The state of Kansas is enjoying some of the limelight these days, thanks to a couple popular TV shows. Commentator Rex Buchanan says each show offers viewers something different, but they remain connected by a Kansas thread that runs through both.
Commentator Rex Buchanan writes books, rides bikes and sometimes... even watches TV. The Lawrence resident is also director emeritus of the Kansas Geological Survey.
(Transcript)
You may not have noticed, but Kansas is having a moment on streaming television. The state hasn’t had this much screen time since Gunsmoke.
First came Ted Lasso, the Apple TV series starring Jason Sudeikis. The show is set in England, but Sudeikis plays a soccer coach who previously coached football at Wichita State. Now we all know that WSU no longer has a football program, but Sudeikis includes plenty of real-life shout-outs to Kansas City and Kansas, including, especially, barbecue references. None of that’s surprising, since Sudeikis grew up in Overland Park, but it’s nice to see an unabashed embracing of his home town.
Ted’s got an one-liner for just about every occasion. But the thing that seems to have made the show a hit is its genuine positivity. Ted Lasso is almost unfailingly nice to people, puts an upbeat spin on most every situation. Ted Lasso seems to embody what many people refer to as “midwestern nice.” But it’s more than that. Ted Lasso is dead-set on seeing the world in a positive way, in trying help everybody else see the world the way he does, that it’s pretty hard not to like.

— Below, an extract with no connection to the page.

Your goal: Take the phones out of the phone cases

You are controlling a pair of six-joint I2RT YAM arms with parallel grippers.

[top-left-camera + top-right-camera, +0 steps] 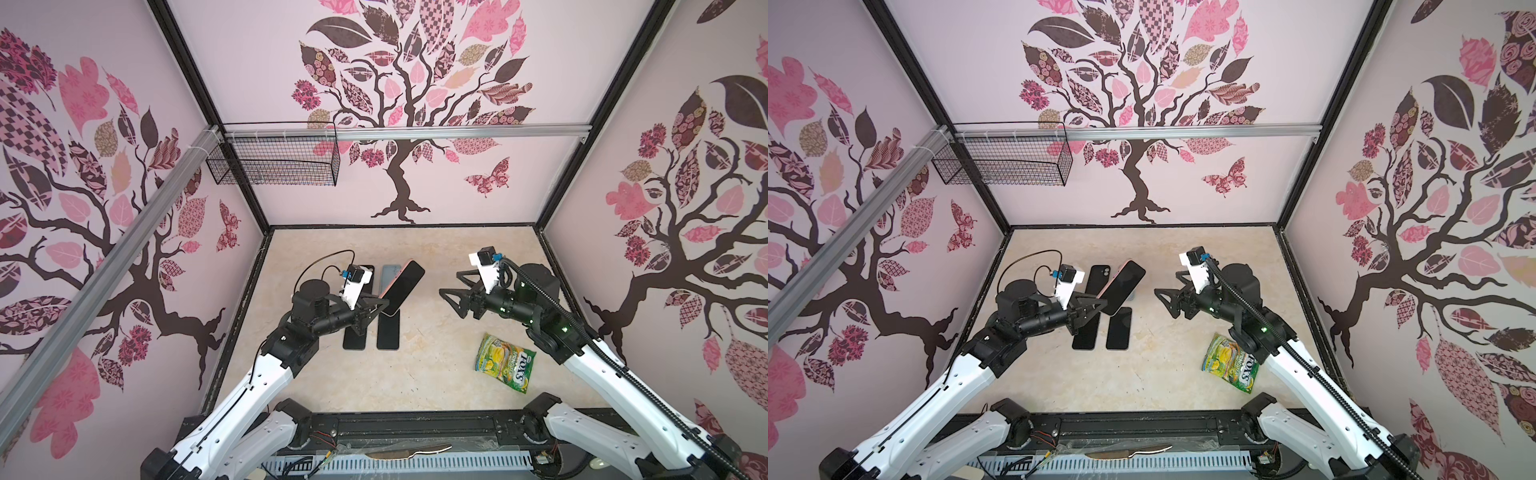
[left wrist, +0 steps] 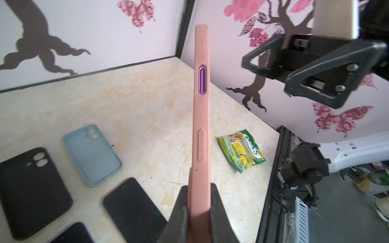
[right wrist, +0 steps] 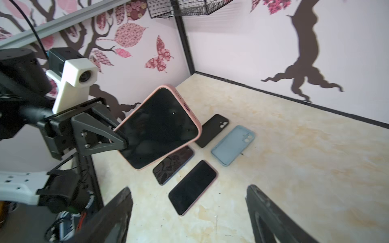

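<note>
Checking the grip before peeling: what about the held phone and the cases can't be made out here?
- Back of the pink phone case: no view shows it. The top and right wrist views face the screen of the phone; the left wrist view sees only an edge.
- Blue case: in both top views, partly behind the held phone.
- Left gripper: finger bases cut off by the left wrist view's bottom edge.

Beige marbled tabletop [image 3: 294,157] bears two bare phones [image 3: 173,165], black case [image 3: 211,130], blue case [image 3: 232,145], green candy bag [image 1: 505,363].
</note>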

A more recent entry in streaming television is far more Kansas focused. It’s a series called Somebody Somewhere on HBO. The show is set in our own Manhattan. Though most of the show was filmed in Illinois, episodes generally include a few shots of Manhattan landmarks, like the Chef café or the Vista Drive-in. Characters drink Boulevard beer and wear t-shirts from Louise’s bar in Lawrence or the Alma Creamery.
The show stars Manhattan native Bridgett Everett who has made a career, mostly from singing, in New York. She’s the center of the show, but maybe more impressive is the cast of supporting characters, many from outside the mainstream who clearly represent the kind of folks not usually portrayed in the country’s heartland.
I’ve only seen a few episodes of this show, but it too is hard not to like. It’s more serious, and aims higher, than Ted Lasso, showing people who create their own community in a little town in a red state. While it’s nice to see familiar sights on the screen, I especially like the recognition that this center of the country is more complex, and thus more interesting than outsiders give it credit for. We see lots more than just “midwestern nice.”
So why, seemingly just like that, do two reasonably high-profile television shows reference Kansas? Much of the credit goes to two talented and persevering stars, Jason Sudeikis and Bridgett Everett. It’d be easy to jump to the conclusion that talent, plus midwestern grit, is responsible for their success. But lots of places produce talented people who strive and succeed.
So maybe it’s just a coincidence that these two shows came along when they did. I don’t mean to read too much into the timing. But I do know that they give a sense of Kansas as a complicated, and consequential, place. A generosity of spirit. And that too is pretty hard not to like.